Странный трепет пробежал по ее телу, проникнув в душу, и сердце ее сжалось от смутного страха. Чего она боялась? Она не знала сама. Но ей казалось, что она затеряна, окружена опасностями, покинута всеми, что она одна во всем мире под этим живым, трепещущим над нею сводом.

Она прошептала:

– Мне немного страшно. Я хотела бы вернуться.

– Ну что ж, вернемся.

– И… уедем завтра в Париж?

– Да, завтра.

– Утром, если можно.

Они вернулись домой. Старики уже легли.
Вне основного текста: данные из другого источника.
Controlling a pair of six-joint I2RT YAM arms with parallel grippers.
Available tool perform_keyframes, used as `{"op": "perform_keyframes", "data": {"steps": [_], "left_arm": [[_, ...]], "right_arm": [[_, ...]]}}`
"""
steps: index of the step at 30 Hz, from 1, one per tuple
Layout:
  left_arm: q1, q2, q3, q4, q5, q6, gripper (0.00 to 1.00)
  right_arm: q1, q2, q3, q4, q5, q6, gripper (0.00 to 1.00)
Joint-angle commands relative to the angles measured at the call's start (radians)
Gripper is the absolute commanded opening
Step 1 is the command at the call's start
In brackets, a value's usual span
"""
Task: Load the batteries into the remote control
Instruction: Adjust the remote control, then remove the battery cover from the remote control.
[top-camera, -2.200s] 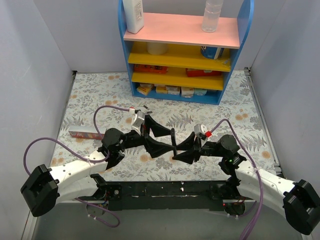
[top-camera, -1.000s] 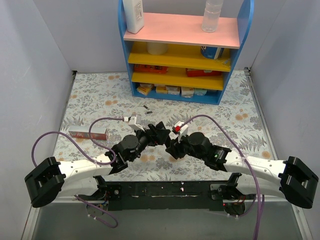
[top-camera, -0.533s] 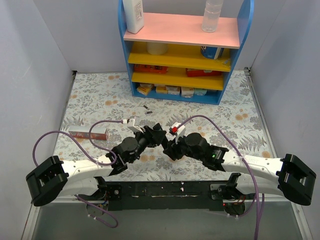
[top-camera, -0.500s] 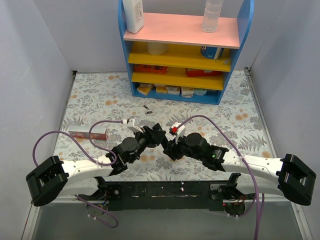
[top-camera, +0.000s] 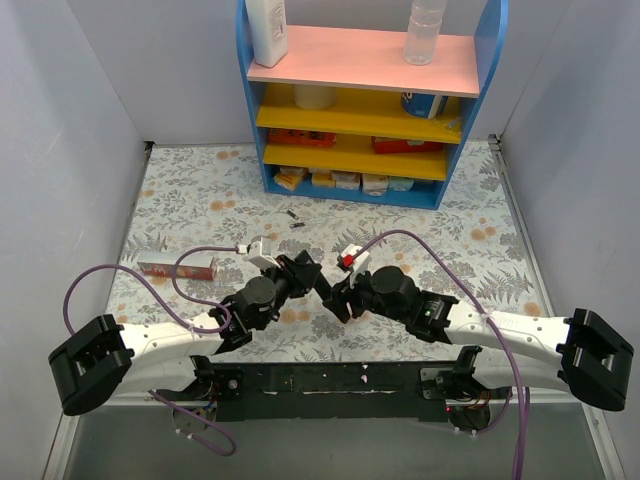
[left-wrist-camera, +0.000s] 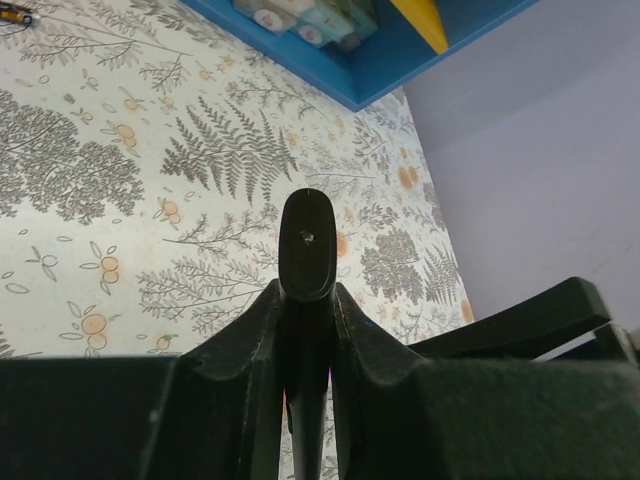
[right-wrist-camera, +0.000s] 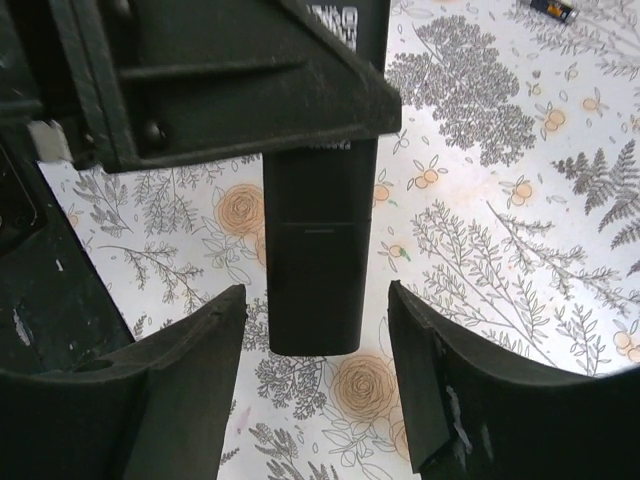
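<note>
Where both arms meet mid-worktop (top-camera: 480, 250), a floral sheet covers it, and the blue shelf (top-camera: 487, 60) stands at the far edge. Left arm (top-camera: 160, 338) and right arm (top-camera: 500, 328) reach in from their sides, wrists nearly touching. A red-brown stick (top-camera: 175, 267) lies flat at the left, well apart from the rest.

The remote (right-wrist-camera: 315, 270) is off the worktop, clamped edge-on between the left fingers (left-wrist-camera: 255, 330), with its rounded end poking out past their tips. In the right wrist view it sticks out below the left arm's black housing and sits between the right fingers (right-wrist-camera: 190, 370). These are spread wide, with a gap on each side, not touching it.

The batteries (top-camera: 298, 226) show as tiny dark specks on the worktop between the arms and the shelf, near each other. Neither arm holds them.
</note>
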Motion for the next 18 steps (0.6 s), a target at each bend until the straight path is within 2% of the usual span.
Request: {"op": "perform_keyframes", "data": {"steps": [1, 17, 18], "left_arm": [[-0.002, -0.020, 0.011, -0.076, -0.065, -0.029, 0.00], [-0.002, -0.054, 0.005, -0.082, -0.077, -0.048, 0.00], [-0.002, -0.055, 0.005, -0.084, -0.077, -0.046, 0.00]], "right_arm": [[0.021, 0.019, 0.087, 0.029, 0.065, -0.046, 0.67], [0.047, 0.143, 0.153, 0.008, 0.133, -0.049, 0.69], [0.049, 0.146, 0.151, 0.008, 0.131, -0.047, 0.67]]}}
Она плохо спала, беспрестанно просыпаясь от всех незнакомых ей деревенских звуков – крика совы, хрюканья свиньи, запертой в хлеву за стеной, пения петуха, начавшего кричать с полуночи.
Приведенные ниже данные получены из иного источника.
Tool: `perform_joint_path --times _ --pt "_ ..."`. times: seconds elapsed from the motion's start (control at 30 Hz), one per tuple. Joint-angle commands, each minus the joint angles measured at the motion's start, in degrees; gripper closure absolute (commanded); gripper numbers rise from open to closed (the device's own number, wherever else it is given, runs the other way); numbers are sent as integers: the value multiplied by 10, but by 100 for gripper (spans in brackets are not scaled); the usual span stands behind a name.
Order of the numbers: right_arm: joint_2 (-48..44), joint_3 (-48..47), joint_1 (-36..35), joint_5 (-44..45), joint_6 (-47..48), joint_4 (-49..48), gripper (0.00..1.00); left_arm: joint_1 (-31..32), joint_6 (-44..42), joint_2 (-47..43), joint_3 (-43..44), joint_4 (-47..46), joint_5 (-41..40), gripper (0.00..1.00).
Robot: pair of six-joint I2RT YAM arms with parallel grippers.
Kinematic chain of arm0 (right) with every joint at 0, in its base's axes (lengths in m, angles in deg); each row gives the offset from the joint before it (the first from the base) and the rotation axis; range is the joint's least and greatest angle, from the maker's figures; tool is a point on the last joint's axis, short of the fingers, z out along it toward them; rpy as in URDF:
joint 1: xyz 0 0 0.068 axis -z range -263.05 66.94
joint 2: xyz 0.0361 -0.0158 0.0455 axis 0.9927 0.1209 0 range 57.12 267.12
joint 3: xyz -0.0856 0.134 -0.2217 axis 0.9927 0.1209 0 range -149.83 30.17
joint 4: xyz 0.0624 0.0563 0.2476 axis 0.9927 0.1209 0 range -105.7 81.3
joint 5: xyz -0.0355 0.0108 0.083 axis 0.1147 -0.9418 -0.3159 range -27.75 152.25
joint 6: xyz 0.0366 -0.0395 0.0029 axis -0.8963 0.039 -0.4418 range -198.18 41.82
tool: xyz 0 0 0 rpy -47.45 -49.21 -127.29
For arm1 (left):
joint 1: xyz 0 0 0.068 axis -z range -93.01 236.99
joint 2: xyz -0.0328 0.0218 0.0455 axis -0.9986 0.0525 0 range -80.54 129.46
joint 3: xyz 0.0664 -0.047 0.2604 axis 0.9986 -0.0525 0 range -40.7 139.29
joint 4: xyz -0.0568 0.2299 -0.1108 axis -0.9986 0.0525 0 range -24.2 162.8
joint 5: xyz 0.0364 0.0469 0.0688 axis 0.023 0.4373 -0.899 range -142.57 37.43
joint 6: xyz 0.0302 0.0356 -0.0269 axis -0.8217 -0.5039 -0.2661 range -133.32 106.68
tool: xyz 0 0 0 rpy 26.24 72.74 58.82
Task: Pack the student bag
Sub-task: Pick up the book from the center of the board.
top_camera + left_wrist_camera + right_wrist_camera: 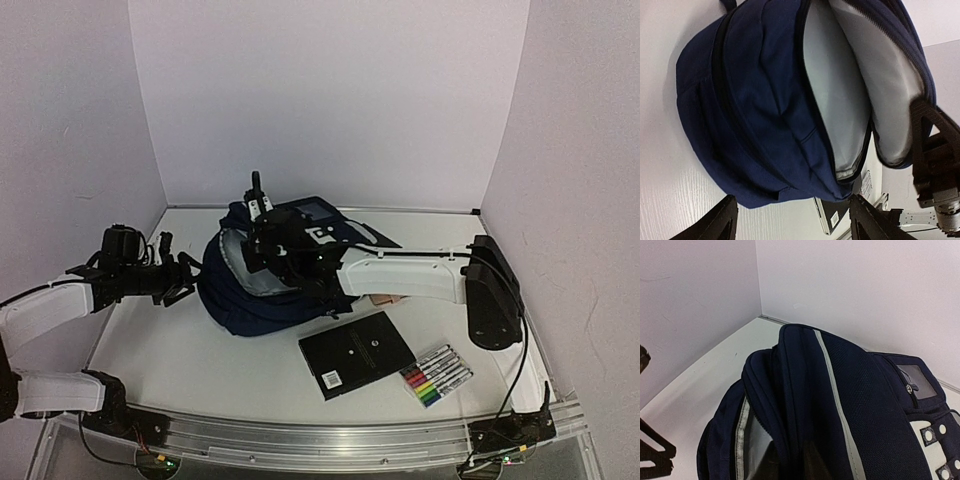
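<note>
On the left of a white tabletop (pixel 200 360), the left gripper (pixel 186 282) hovers just beside the student bag (pixel 250 300), aimed at its side; its jaws are spread wide with nothing between them, as the left wrist view makes plain. The navy backpack lies on its side toward the back of the tabletop, left of centre, well inside the corner formed by the pale walls. Its main compartment is unzipped and gapes toward the left arm, showing a light grey lining (pixel 830 100), while a second zip line runs shut along the rounded outer pocket. A thin pale stripe (pixel 835 390) runs along the dark mesh of the bag in the right wrist view.

The right arm reaches across from its base on the right, over the bag, and the right gripper (pixel 932 150) sits at the rim of the open compartment, touching the fabric edge. Whether its jaws are pinching that rim cannot be told from any view.

Nearer the front, right of the bag and apart from it, a black notebook (pixel 355 353) lies flat, and just beside it to the right rests a pack of coloured markers (pixel 437 375).
</note>
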Motion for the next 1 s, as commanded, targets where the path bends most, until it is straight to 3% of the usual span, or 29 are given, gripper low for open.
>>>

Она поднялась рано и была готова к отъезду с первыми лучами рассвета.

Когда Жорж объявил родителям, что уезжает, они вначале казались ошеломленными, потом поняли, от кого исходит это желание.

Отец спросил просто:

– Скоро ли мы с тобой опять увидимся?

– Конечно, этим же летом.

– Ну, хорошо, если так.

Старуха проворчала:

– Желаю тебе не раскаяться в том, что ты сделал.

Он подарил им двести франков, чтобы смягчить их неудовольствие. Экипаж, за которым послали мальчика, прибыл в десять часов, и молодые, поцеловав стариков, уехали.

Когда они спускались с горы, Дюруа засмеялся.

– Вот, – сказал он, – я тебя предупреждал. Не стоило знакомить тебя с господами Дю Руа де Кантель, моими родителями.

Она тоже засмеялась и ответила:

– Я теперь в восторге. Они славные люди, и я уже начинаю их любить. Я пришлю им подарки из Парижа.

Потом она прошептала:

– «Дю Руа де Кантель»… Ты увидишь, что никто не удивится нашим пригласительным письмам. Мы будем рассказывать, что провели неделю в имении твоих родителей.

И, прижавшись к нему, она коснулась губами его усов.

– Здравствуй, Жорж!

Он ответил:

– Здравствуй, Мад! – И обнял ее за талию.

Вдали, в глубине долины, виднелась река, казавшаяся серебряной лентой в утренних лучах солнца, фабричные трубы, бросавшие в небо черные облака дыма, и остроконечные верхушки колоколен, возвышавшиеся над старым городом.

29. Разделите фамилию пополам: Дю Руа. – Во Франции приставка «дю», «де» или «д» перед фамилией свидетельствует о принадлежности данного лица к дворянству.
30. …столь же высокая, как пирамида Хеопса… – Высота пирамиды Хеопса – около 146 м.
31. Поль и Виржини – герои одноименного сентиментально-идиллического романа (1787) французского писателя Бернардена де Сен-Пьера (1737–1814).